* [EXERCISE DESCRIPTION]:
Below this line are records; write out exactly the lines from the one containing "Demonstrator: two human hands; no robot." through the one containing "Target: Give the", with the pictures left out.

* [PROVIDED RECORDS]:
_ _ _ _ _

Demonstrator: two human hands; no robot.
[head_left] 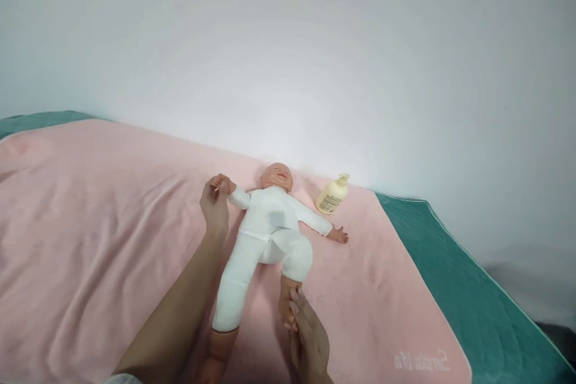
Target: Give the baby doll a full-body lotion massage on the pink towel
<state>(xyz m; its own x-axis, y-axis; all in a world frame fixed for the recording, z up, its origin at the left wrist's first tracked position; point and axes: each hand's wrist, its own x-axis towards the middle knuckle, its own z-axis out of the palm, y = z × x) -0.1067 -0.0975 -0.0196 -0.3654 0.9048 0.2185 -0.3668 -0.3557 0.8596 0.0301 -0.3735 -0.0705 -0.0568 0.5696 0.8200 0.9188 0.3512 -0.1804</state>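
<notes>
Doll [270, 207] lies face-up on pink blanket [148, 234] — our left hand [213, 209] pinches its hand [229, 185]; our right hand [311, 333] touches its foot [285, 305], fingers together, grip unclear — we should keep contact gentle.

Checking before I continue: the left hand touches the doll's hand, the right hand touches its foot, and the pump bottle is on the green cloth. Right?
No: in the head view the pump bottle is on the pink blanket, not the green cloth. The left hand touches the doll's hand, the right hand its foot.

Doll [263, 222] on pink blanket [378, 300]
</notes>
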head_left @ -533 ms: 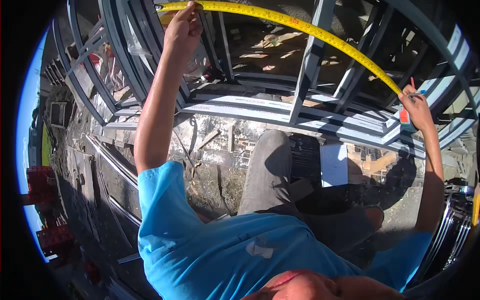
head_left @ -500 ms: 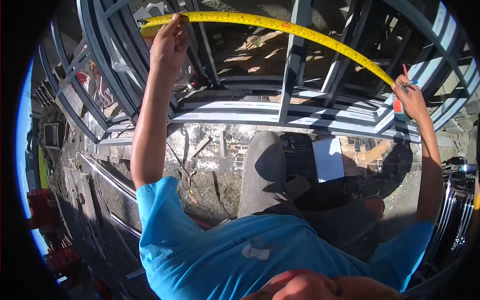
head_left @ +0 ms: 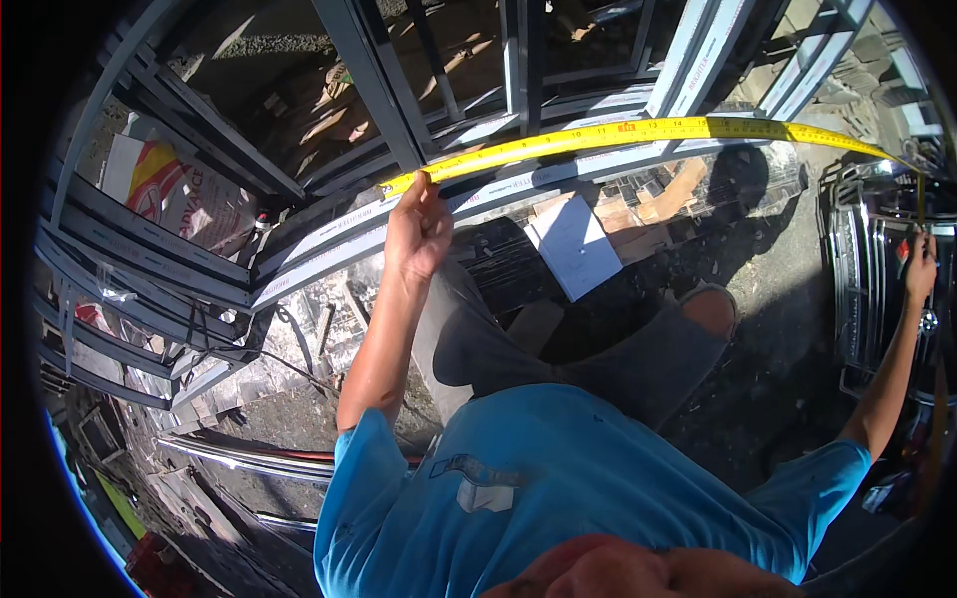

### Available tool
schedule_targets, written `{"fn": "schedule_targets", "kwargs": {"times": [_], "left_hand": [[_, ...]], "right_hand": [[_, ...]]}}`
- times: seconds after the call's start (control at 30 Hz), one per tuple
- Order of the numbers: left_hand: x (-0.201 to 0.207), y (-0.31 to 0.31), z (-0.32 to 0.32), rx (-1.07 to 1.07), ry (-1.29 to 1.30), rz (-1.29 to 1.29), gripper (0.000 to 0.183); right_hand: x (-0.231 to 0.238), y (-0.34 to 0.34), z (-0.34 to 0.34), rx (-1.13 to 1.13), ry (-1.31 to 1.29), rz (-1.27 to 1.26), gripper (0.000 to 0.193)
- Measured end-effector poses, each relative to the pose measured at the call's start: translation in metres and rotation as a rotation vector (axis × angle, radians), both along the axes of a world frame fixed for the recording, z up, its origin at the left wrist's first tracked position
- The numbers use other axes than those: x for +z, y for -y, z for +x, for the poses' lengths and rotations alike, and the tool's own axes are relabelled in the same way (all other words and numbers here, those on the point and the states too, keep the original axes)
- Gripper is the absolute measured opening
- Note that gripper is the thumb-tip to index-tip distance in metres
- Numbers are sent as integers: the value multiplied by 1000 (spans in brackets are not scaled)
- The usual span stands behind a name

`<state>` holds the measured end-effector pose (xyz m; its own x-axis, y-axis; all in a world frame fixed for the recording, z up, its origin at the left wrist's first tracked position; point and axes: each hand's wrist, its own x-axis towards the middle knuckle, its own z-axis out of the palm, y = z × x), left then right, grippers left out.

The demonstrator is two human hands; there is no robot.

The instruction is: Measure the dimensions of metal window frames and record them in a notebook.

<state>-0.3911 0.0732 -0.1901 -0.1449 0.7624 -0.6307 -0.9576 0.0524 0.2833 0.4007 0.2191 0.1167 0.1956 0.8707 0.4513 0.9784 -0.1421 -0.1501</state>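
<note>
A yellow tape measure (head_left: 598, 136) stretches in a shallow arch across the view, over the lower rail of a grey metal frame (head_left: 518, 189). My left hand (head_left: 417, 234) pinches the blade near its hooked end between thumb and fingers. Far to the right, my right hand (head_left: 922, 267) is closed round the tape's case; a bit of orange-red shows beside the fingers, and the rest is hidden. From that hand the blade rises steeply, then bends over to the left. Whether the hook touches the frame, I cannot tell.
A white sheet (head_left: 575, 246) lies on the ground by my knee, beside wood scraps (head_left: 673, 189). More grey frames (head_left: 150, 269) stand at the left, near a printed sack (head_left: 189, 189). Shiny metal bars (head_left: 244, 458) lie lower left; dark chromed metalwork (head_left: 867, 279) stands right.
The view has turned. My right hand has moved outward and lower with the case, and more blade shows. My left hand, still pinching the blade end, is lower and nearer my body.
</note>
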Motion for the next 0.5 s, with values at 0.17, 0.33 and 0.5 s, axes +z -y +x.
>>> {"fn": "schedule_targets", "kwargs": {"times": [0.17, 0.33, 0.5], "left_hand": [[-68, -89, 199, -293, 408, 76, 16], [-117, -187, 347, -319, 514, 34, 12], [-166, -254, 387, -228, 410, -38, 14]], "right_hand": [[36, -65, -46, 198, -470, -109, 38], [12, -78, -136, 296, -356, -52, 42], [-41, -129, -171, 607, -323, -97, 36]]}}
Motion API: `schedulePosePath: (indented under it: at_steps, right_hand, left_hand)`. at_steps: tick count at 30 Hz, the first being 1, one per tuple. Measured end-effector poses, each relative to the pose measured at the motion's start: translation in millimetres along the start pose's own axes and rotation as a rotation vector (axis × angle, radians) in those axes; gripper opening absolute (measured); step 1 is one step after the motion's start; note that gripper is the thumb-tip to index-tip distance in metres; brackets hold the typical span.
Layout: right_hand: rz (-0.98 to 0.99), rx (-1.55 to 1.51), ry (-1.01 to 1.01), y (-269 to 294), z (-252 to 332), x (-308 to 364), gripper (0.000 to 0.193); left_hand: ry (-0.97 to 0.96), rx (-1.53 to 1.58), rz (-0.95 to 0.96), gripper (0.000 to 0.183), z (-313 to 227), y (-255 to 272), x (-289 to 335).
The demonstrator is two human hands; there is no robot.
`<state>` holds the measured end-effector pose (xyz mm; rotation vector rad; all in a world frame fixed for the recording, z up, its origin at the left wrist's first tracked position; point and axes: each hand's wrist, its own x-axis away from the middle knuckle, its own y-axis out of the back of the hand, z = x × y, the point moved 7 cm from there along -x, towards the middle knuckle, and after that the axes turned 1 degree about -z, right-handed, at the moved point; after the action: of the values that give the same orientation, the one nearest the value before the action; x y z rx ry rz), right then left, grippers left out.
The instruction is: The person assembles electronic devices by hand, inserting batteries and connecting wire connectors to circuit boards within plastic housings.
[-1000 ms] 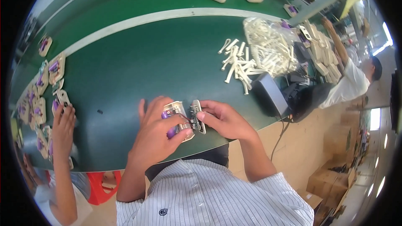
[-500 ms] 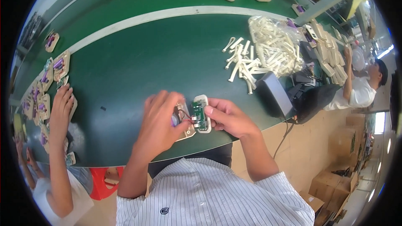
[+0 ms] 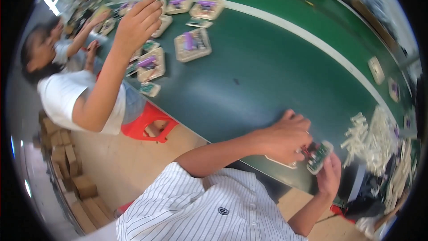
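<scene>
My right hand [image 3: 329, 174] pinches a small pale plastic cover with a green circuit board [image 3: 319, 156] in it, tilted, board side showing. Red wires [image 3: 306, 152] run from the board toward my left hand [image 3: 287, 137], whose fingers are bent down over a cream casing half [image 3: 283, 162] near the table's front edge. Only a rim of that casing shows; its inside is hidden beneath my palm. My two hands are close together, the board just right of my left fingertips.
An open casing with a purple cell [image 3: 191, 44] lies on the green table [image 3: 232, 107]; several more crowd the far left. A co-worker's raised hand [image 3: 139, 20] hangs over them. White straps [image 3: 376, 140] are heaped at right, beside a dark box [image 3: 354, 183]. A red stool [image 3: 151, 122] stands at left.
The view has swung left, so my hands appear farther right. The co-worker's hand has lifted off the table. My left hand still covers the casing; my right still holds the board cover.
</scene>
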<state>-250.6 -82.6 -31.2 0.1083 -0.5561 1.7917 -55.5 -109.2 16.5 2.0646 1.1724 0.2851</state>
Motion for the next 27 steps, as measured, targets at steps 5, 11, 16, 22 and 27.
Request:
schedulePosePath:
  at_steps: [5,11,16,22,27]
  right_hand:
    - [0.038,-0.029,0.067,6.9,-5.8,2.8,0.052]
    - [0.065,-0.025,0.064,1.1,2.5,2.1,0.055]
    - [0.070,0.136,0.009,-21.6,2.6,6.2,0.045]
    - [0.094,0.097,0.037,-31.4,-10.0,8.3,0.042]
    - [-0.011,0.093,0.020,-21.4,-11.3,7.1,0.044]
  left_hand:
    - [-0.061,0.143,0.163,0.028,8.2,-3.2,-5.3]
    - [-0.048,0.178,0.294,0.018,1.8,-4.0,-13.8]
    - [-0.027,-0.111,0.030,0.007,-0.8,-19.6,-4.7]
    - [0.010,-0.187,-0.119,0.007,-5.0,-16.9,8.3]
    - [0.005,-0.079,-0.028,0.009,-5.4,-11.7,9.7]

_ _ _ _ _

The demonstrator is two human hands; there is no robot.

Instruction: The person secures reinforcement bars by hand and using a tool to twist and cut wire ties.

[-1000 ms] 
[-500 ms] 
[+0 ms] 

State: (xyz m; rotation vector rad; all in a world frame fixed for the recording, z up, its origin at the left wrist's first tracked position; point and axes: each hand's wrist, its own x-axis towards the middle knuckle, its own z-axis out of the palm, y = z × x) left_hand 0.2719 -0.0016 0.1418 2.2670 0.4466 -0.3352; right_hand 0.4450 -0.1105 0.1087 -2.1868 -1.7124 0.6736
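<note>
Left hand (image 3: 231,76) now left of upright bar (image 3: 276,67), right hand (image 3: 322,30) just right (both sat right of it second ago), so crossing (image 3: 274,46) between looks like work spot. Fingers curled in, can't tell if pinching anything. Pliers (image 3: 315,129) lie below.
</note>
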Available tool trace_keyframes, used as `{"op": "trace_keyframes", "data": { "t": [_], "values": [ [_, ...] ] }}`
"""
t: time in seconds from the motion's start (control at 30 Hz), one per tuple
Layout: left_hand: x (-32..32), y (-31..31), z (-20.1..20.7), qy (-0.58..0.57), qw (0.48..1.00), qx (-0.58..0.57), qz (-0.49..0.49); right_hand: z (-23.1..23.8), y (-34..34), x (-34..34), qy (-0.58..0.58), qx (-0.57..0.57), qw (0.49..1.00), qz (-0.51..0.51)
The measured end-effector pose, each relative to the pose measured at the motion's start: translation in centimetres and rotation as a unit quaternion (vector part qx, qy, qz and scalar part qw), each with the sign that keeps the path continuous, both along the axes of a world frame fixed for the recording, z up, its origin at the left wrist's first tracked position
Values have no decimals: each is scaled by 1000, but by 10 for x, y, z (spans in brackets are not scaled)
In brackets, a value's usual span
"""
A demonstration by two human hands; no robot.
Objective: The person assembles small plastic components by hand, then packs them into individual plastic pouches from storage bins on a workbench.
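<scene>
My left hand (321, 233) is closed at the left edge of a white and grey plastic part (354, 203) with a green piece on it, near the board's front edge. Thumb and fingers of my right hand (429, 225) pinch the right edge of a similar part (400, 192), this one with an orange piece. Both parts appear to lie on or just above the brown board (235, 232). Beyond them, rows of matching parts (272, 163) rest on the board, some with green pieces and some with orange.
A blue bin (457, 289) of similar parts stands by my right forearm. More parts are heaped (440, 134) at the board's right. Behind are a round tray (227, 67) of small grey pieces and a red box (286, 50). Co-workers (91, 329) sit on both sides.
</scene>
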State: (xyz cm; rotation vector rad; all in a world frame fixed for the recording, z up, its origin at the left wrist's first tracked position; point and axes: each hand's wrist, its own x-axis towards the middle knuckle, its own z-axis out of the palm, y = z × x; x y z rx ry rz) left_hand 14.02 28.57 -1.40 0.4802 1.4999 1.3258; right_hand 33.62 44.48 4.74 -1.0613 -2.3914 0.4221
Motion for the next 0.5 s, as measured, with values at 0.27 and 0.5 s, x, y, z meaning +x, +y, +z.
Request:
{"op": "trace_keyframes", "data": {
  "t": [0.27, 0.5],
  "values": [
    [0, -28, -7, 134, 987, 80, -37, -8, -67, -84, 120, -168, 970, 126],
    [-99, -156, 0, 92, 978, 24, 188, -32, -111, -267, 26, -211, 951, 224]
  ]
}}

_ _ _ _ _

* [EXERCISE OUTPUT]:
Demonstrator: two human hands; no robot.
[head_left] 
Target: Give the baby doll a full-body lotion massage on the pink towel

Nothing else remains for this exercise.